┌────────

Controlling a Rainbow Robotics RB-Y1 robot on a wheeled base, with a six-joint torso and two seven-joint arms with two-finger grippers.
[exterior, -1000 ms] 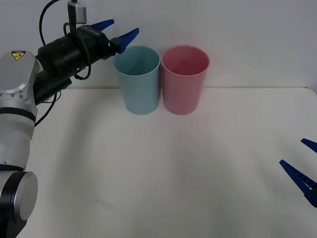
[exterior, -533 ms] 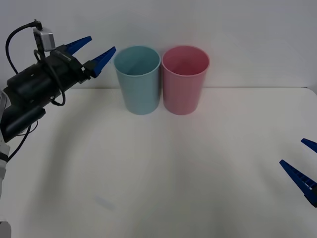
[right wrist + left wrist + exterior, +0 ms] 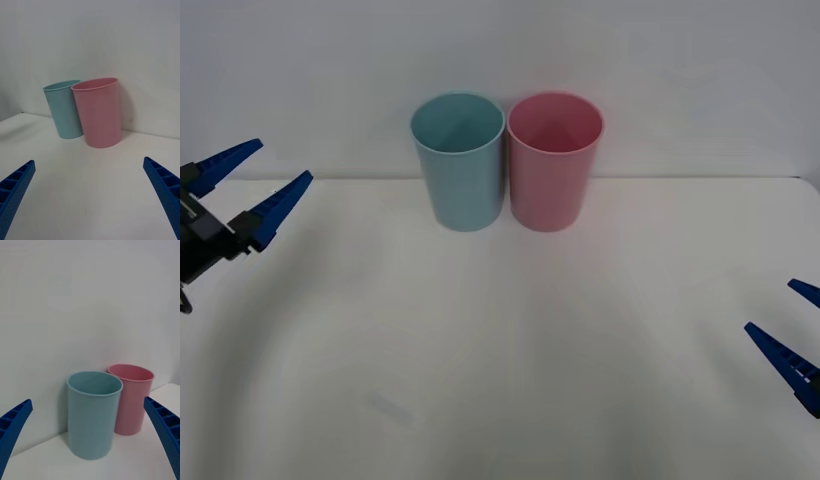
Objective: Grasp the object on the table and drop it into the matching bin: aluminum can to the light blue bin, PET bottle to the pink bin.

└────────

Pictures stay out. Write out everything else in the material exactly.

■ YOUR RESPONSE
Controlling a Rainbow Robotics RB-Y1 robot on a wheeled base, with a six-joint torso and two seven-joint arms with two-finger grippers.
[exterior, -1000 ms] 
[exterior, -533 ms] 
[right wrist + left wrist + exterior, +0 ms] 
Objective: Grasp the object on the table and drop it into the matching bin: aluminum can to the light blue bin, PET bottle to the pink bin.

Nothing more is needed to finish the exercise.